» **What to do**
Reproduce exactly the lines of the material beneath, from the line that contains "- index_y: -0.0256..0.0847" to the line that contains "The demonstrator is", both included, and no other lines.

++++++++

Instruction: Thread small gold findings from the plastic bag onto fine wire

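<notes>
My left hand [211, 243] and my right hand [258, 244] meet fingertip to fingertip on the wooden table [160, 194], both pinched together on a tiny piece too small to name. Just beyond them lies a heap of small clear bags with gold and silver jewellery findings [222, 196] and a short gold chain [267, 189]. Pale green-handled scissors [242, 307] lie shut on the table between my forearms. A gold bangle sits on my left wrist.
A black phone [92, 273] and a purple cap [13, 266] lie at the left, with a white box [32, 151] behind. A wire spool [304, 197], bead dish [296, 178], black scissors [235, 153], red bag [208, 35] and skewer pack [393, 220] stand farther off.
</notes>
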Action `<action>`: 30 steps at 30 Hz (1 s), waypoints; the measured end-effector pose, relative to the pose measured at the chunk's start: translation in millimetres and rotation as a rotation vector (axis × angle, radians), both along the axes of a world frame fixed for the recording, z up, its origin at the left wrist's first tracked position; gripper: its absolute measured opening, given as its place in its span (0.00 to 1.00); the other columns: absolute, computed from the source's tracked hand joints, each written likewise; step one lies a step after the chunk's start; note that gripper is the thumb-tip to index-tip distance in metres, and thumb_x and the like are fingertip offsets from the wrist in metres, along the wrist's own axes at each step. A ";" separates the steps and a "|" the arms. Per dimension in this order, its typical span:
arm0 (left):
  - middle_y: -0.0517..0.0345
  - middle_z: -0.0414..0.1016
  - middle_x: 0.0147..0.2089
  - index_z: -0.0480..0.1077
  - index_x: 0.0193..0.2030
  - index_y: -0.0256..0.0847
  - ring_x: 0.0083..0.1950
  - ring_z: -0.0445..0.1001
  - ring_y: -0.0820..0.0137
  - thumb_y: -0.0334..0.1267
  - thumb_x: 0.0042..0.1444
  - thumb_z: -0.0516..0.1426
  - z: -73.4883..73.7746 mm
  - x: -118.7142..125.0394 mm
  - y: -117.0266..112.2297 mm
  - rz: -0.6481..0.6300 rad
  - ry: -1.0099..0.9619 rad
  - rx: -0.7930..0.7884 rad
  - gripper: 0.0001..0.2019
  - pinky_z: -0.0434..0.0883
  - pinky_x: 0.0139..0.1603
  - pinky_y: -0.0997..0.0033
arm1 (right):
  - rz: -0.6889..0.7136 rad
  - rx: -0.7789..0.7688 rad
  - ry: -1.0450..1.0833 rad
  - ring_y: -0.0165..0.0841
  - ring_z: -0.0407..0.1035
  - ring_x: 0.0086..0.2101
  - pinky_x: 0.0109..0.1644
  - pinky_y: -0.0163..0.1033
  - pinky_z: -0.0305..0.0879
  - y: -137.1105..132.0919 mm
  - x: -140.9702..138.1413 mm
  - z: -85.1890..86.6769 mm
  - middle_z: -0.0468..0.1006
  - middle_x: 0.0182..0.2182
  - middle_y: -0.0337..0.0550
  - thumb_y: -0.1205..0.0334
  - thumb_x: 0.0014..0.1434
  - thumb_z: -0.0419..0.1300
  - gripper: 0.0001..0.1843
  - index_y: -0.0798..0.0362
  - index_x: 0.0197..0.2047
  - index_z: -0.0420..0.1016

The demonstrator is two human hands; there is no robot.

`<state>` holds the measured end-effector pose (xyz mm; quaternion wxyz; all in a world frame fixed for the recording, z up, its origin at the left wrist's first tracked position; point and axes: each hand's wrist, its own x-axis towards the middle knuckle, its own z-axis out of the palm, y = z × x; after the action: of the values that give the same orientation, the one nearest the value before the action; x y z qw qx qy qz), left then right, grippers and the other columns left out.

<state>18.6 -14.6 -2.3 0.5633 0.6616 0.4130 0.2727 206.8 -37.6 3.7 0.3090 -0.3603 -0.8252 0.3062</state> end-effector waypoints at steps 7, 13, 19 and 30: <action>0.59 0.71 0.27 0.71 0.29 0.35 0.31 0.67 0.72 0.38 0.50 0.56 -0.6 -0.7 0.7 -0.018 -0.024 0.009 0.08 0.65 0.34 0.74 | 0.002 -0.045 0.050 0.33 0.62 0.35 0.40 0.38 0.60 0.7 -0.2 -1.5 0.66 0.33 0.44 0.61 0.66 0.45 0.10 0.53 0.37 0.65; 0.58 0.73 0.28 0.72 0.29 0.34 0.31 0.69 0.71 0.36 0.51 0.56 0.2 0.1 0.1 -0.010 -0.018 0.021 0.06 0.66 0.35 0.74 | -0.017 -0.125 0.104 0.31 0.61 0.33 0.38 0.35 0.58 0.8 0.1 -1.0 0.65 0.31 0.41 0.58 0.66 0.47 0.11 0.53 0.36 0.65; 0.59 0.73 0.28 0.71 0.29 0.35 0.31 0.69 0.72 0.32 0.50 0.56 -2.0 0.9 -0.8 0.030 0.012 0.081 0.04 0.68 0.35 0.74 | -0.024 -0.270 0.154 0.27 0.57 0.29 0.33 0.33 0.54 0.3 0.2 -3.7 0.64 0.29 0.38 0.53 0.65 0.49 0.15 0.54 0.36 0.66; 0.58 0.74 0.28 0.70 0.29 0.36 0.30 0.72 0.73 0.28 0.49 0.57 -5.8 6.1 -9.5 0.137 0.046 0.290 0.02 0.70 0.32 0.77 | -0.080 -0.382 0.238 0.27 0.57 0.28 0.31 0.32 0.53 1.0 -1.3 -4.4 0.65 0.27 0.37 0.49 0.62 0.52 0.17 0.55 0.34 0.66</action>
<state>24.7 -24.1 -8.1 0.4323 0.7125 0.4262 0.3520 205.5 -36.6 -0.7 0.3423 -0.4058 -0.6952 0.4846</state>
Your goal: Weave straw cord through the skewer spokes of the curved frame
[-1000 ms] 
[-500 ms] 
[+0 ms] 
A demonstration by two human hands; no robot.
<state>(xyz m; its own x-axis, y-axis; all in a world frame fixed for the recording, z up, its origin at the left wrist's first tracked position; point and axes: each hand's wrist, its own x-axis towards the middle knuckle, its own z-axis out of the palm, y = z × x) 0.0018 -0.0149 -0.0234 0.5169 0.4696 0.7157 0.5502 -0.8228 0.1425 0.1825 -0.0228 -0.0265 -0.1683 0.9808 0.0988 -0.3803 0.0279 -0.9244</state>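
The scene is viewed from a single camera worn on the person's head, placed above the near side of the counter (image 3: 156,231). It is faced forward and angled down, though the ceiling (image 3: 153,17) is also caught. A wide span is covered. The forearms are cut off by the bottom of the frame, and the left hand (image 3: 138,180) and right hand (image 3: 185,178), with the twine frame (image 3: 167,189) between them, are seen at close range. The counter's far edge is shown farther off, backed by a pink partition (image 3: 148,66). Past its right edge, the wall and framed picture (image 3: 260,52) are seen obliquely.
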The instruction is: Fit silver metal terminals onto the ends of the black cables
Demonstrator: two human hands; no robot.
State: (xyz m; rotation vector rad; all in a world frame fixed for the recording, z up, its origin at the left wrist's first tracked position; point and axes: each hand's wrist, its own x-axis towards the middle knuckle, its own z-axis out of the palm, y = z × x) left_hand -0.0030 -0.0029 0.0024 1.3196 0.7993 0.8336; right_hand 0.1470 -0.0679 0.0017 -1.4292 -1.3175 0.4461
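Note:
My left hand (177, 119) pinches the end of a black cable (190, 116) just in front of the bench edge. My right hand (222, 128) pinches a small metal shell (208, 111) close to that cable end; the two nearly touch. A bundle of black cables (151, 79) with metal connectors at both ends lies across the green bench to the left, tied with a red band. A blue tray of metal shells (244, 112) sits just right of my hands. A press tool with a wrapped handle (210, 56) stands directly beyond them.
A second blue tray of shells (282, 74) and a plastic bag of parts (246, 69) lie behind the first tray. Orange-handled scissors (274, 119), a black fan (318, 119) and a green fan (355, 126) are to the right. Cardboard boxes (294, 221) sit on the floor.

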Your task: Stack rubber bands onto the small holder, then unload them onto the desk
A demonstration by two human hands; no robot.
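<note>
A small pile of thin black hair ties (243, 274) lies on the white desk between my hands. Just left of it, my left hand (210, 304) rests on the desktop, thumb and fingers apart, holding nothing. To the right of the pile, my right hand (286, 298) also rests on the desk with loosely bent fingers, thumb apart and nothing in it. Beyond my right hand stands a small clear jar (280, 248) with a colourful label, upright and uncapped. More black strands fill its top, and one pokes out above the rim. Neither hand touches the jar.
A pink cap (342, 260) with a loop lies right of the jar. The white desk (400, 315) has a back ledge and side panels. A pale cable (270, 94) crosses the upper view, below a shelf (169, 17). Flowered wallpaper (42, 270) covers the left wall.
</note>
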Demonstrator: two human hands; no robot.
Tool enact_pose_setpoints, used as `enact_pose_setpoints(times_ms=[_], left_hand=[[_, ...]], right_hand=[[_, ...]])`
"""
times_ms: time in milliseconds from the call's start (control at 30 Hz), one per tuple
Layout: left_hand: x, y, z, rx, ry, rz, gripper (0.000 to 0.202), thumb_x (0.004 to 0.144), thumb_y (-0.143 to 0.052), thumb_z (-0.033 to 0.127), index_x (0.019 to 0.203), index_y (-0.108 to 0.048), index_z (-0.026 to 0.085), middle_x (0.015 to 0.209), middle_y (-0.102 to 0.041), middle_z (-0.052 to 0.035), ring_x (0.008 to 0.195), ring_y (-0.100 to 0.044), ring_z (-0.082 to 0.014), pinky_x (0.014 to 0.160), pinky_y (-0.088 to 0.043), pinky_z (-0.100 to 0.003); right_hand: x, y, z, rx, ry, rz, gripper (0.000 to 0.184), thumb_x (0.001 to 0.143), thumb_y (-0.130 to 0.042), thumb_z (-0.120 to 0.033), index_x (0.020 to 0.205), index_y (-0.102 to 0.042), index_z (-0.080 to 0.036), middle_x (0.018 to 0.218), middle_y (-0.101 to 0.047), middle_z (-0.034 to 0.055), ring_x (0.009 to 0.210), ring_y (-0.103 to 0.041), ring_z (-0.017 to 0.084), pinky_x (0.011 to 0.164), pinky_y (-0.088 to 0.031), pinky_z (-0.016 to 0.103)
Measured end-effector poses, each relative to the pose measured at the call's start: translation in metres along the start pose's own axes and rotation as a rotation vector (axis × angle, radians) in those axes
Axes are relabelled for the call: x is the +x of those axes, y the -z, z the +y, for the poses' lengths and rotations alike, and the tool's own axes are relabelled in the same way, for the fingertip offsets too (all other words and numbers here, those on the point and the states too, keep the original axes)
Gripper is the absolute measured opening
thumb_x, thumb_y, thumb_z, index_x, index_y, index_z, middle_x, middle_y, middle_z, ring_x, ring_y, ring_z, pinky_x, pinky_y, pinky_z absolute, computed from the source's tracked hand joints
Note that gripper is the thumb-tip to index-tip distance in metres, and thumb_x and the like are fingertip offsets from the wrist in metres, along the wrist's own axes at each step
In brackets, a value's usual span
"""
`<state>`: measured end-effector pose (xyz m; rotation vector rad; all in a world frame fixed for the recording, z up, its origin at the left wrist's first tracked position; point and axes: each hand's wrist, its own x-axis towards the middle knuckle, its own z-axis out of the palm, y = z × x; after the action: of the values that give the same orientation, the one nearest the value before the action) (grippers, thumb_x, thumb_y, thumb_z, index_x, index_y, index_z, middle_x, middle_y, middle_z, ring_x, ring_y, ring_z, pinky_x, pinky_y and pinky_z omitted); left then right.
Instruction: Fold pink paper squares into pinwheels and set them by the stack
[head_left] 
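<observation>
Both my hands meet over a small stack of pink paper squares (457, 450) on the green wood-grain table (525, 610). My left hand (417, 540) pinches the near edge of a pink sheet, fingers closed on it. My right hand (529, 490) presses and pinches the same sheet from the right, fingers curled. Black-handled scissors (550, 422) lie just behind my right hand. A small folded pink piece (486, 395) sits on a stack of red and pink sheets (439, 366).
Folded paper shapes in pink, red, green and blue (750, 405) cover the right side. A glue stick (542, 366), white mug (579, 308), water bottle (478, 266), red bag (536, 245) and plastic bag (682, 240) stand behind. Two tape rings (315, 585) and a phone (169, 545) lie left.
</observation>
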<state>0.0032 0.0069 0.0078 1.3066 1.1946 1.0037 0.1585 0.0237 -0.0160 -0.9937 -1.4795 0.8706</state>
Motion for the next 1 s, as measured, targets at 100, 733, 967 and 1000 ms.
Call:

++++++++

» **Result of this exercise**
  - index_y: -0.0256..0.0847
  - ring_x: 0.0083..0.1950
  - ring_z: -0.0445..0.1001
  - ring_y: -0.0820..0.0137
  - thumb_y: -0.0334..0.1267
  - thumb_x: 0.0042..0.1444
  - thumb_z: -0.0516..0.1426
  - z: -73.4883..73.7746 mm
  - x: -118.7142..125.0394 mm
  - y: -117.0266..112.2297 mm
  - rz: -0.6481..0.6300 rad
  - ry: -1.0099..0.9619 rad
  - rx: -0.7930..0.7884 rad
  - gripper: 0.0001..0.2019
  - pinky_z: -0.0434..0.0883
  - pinky_x: 0.0139..0.1603
  - pinky_y: -0.0997..0.0033
arm1 (right):
  - rz: -0.6889..0.7136 rad
  - rx: -0.7789..0.7688 rad
  - ry: -1.0450..1.0833 rad
  - ring_y: -0.0165..0.0841
  - ring_z: -0.0407..0.1035
  - ring_x: 0.0086..0.2101
  - pinky_x: 0.0109..0.1644
  - pinky_y: -0.0163..0.1033
  - pinky_z: -0.0305..0.0879
  - y: -137.1105..132.0919 mm
  - x: -140.9702..138.1413 mm
  - z: -85.1890..86.6769 mm
  - middle_z: -0.0468..0.1006
  - middle_x: 0.0182..0.2182
  - middle_y: -0.0337..0.0550
  - thumb_y: -0.1205..0.0334
  - thumb_x: 0.0014..0.1434
  - thumb_z: -0.0419..0.1300
  - gripper: 0.0001..0.1843
  - index_y: -0.0798..0.0362
  - index_x: 0.0197..0.2047
  - index_z: -0.0420..0.1016

The demonstrator is two human hands; there is no robot.

The exercise has been completed.